More Misinformation from the Media:
One aspect of Donald Trump that has particularly bothered me has been his denunciations of immigrants. . . . I hope . . . [to] make people realize that we are all the descendants of immigrants. If you are a Native American, maybe your ancestors came 15,000 years ago; if you are English, perhaps 400 years ago. . . .
Yes, immigration brings challenges, including security risks that we’ve seen with terrorism. Yes, there are challenges, with immigrants sometimes displacing low-skilled workers in particular. But above all, immigrants bring hard work, diversity, and global connections. On balance, they strengthen this country. So we can’t have open borders, but neither should we vilify immigrants and scapegoat them. Because they are us. Right, Mr. Trump? – Speaking the Truth to Trump on Immigration, The Opinion Pages, The New York Times, Nicholas Kristof, 1/18/17.
Fact Check: President Trump has never denounced vetted legal immigrants. However, he did state that some illegal aliens are dangerous criminals. Why that obviously true statement should be controversial is hard to understand. In any case, immigration enthusiasts have seized it for their purposes. As they so commonly do, they conflate legal and illegal immigrants as if there is no difference between the two. Their notion at least suggests that they have little regard for American law and sovereignty—which further suggests that they have little regard for America, at least as most citizens understand the meaning.
The claim “we are all immigrants,” or descended from immigrants, is not strictly true. By general understanding, an immigrant is one who moves to a settled society. The people who pioneered and settled it, as well as their descendants, technically aren’t immigrant stock. Those who settled and laid the foundation of what is today our country were primarily the English settlers of 400 years ago and for some time thereafter. This “Englishness” is evident in our language and much of our culture.
But even if one accepts the idea that we are all immigrants and their descendants, this in no way implies what the immigration enthusiasts insinuate, namely that we are forever bound as “a nation of immigrants” to welcome the entire world to our shores. An analogy will illustrate. Let’s say that Joe applies for a job at the Acme Corporation.
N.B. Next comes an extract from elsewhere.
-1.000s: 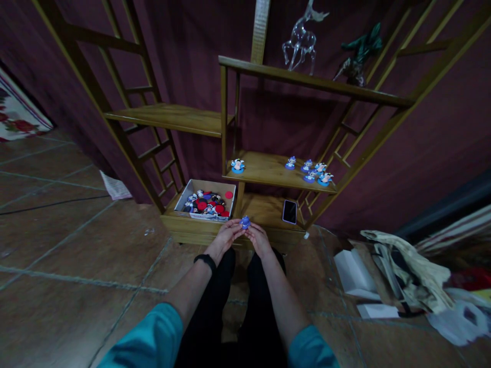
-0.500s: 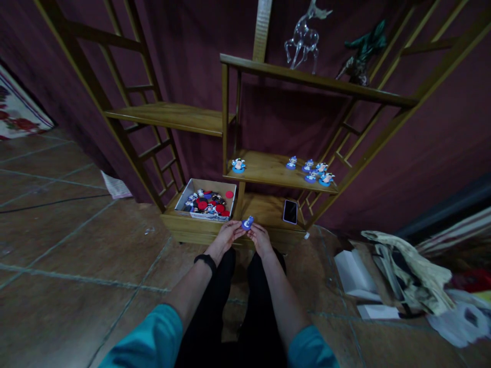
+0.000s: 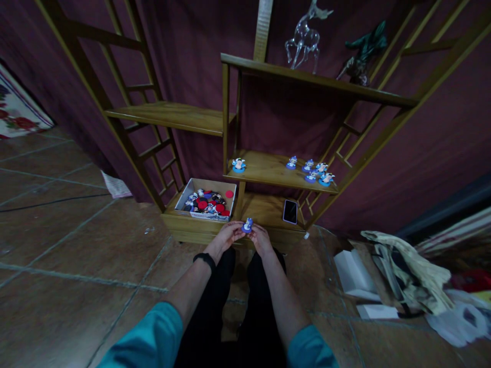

He informs the interviewer that he must be hired simply because he is applying. “After all,” he says, “nearly everyone here was once a job applicant like me, so Acme is a ‘company of job applicants’—so you must employ me.”
One might imagine that the interviewer would reply, “Acme doesn’t exist to hire people; it hires people to serve its corporate purposes such as providing quality products and making a profit.” Similarly, America as a nation, doesn’t exist to admit immigrants. It exists first and foremost to serve its citizens and its national interests. A reasonable level of immigration might serve those purposes, but unending mass immigration doesn’t and never will.
Kristof implies immigration-derived diversity is an unmitigated benefit, one that always “strengthens this country.” But is diversity always good? That’s like asking if alcohol is good. It depends on the amount. Some scientists say that a glass of wine a day will promote good health. But does that prove that binge drinking whiskey will make you even healthier?
Since 1965, the U.S. has binged on immigration and diversity, and the consequences have not been good. One confirmation of this reality came from Harvard sociologist Robert Putnam who extensively studied the impact of diversity in cities across the country. He found that the more diversity there was, the less social and civic cohesion there was—a situation which doesn’t bode well for our national future. As a supporter of diversity, he was bothered by his findings.
Kristof deserves credit for acknowledging that there at least some downsides to immigration and that keeping our borders totally open is not a good idea. Nevertheless, he seems far closer to that position than any understanding of the need to moderate excessive immigration. He and journalists like him are much more inclined to “vilify and scapegoat” immigration restrictionists than paying heed to their legitimate concerns.